Perhaps this is true of many short story writers. Raymond Carver’s stories can each seem to have a different quality of strangeness but aren’t they usually about people like himself, the unsentimental, the down and out, the working poor? I’m fascinated by this ability in a short story writer — to create a world in relation to which each story is but one expression.

But I’m also fascinated by the opposite — how a single story, or even a glimpse of a single character within it, does not necessarily have to rely on larger references for its appeal. My own characters are often solitary individuals whose choices are no longer so determined by older social mores, but who therefore have to invent their freedoms. They don’t draw on a world as much as try to locate one. Have I succeeded, therefore, in making things up? Is it possible, walking down a dark street and seeing a lighted doorway, to imagine the world beyond it? The mystery of that lighted doorway is what keeps the story going. You can never walk through it, every story is a just a means of trying.

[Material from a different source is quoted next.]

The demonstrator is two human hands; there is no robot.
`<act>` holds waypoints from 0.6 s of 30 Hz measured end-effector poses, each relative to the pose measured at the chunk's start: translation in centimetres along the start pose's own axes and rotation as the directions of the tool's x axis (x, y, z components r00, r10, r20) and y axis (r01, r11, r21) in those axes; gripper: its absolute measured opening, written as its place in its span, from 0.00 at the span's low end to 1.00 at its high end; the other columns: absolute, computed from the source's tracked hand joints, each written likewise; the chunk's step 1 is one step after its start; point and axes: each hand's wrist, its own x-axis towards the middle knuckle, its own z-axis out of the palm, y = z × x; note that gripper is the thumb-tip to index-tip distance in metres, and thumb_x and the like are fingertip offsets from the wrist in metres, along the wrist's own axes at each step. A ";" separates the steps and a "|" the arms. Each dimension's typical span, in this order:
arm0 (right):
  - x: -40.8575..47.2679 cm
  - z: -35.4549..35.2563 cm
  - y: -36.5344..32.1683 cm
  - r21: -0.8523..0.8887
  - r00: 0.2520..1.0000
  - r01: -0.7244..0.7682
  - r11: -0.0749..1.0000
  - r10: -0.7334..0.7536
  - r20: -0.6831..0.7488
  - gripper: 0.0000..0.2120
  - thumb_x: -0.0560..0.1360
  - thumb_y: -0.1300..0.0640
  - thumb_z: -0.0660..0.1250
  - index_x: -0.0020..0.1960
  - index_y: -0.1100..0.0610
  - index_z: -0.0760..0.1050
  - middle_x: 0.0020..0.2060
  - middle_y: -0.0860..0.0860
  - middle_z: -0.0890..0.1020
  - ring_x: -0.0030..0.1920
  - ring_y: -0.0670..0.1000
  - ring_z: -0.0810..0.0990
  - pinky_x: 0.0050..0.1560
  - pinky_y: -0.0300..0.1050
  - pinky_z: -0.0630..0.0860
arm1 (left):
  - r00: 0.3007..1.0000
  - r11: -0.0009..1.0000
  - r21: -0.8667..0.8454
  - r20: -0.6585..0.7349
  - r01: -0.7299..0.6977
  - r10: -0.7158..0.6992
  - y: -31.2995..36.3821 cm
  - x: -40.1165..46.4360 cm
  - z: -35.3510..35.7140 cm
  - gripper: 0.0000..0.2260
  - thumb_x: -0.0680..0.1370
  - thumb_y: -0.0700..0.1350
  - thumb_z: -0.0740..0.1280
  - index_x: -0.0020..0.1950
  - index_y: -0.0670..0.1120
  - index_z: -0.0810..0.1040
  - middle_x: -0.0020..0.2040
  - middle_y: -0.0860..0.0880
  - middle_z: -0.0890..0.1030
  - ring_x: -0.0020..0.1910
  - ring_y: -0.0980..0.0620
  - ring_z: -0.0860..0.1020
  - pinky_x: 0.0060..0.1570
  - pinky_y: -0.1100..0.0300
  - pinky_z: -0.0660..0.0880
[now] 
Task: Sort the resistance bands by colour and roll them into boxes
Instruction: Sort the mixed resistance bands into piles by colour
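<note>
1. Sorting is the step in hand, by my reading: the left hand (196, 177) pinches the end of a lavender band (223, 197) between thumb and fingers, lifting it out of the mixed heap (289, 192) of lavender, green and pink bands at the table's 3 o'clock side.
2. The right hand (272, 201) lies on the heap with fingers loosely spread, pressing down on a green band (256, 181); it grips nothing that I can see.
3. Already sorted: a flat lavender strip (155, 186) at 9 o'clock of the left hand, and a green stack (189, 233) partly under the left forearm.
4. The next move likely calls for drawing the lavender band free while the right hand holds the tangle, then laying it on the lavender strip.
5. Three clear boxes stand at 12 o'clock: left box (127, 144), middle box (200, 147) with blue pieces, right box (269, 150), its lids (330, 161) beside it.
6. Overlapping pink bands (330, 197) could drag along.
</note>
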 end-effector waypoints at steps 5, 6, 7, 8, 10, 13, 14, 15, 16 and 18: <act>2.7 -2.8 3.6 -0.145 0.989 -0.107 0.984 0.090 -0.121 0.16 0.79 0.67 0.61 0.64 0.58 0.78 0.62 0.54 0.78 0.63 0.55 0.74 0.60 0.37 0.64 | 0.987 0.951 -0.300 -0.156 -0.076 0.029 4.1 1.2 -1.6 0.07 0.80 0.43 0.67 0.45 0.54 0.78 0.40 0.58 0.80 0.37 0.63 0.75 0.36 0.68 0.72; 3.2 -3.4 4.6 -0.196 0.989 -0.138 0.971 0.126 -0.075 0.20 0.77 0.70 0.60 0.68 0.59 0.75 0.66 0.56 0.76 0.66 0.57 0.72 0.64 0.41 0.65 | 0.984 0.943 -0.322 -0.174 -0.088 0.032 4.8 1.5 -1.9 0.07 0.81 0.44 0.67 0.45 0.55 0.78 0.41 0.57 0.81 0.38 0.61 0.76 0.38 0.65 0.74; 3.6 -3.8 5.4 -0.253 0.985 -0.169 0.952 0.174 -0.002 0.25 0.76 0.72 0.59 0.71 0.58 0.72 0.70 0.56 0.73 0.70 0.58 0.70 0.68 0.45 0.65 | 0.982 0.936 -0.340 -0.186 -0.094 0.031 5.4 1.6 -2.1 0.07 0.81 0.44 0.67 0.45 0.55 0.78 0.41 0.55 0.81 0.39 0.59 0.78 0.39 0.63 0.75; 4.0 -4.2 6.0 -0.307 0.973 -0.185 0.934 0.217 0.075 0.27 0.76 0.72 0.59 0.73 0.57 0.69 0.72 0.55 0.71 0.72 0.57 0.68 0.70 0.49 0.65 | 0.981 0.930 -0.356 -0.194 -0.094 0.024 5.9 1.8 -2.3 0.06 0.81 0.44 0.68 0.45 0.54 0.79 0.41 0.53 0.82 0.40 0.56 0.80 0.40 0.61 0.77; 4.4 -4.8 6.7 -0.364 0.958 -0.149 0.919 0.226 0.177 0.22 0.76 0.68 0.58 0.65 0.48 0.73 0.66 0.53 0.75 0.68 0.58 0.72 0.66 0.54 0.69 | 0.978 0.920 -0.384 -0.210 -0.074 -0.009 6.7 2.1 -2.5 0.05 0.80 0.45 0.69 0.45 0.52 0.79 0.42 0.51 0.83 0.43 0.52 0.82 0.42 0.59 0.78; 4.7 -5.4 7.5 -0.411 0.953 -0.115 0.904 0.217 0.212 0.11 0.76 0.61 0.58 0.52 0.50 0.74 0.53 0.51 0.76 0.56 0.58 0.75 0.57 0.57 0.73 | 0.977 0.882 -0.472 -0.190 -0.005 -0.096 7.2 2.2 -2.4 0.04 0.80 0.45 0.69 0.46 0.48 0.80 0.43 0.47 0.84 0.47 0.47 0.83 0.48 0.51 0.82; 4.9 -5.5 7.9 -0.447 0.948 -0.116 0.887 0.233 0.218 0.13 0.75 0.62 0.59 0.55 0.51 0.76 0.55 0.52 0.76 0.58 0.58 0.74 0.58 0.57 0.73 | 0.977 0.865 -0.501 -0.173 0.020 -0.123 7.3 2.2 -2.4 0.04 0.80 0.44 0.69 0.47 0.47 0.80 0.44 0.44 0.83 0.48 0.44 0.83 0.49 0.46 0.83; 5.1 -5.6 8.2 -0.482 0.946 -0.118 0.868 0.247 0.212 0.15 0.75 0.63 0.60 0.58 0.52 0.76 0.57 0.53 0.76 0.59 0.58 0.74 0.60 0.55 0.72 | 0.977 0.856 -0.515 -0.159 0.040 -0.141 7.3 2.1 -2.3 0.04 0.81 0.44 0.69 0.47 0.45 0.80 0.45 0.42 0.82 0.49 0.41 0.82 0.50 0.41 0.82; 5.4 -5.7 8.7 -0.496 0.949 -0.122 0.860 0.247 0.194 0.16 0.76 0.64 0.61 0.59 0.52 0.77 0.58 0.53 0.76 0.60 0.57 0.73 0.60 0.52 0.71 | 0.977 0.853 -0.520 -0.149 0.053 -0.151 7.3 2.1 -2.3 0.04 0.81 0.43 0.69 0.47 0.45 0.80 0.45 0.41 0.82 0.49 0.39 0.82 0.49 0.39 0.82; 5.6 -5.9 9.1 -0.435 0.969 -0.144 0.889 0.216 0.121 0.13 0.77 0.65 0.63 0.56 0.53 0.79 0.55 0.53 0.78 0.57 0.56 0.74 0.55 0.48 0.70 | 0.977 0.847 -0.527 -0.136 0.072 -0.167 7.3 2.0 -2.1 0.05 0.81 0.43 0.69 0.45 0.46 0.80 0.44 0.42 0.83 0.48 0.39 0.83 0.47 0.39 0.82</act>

I just love that phrase, "The mystery of that lighted doorway is what keeps the story going." Back in 2010, Anjum had visited Commits for an interactive session with our students, who were so captivated by what she had to say that two hours just whizzed by... and many students didn't even get to ask her their questions. So, later, I sent them to Anjum via e-mail. You can read those questions and her responses here: "A-1 advice from an author".

For more details about Anjum Hasan's works, visit her website: AnjumHasan.com.
  • I have already bought a copy of Difficult Pleasures. After I finish reading it, I'll place it in the Commits library, next to the copies of Neti, Neti and Lunatic in My Head.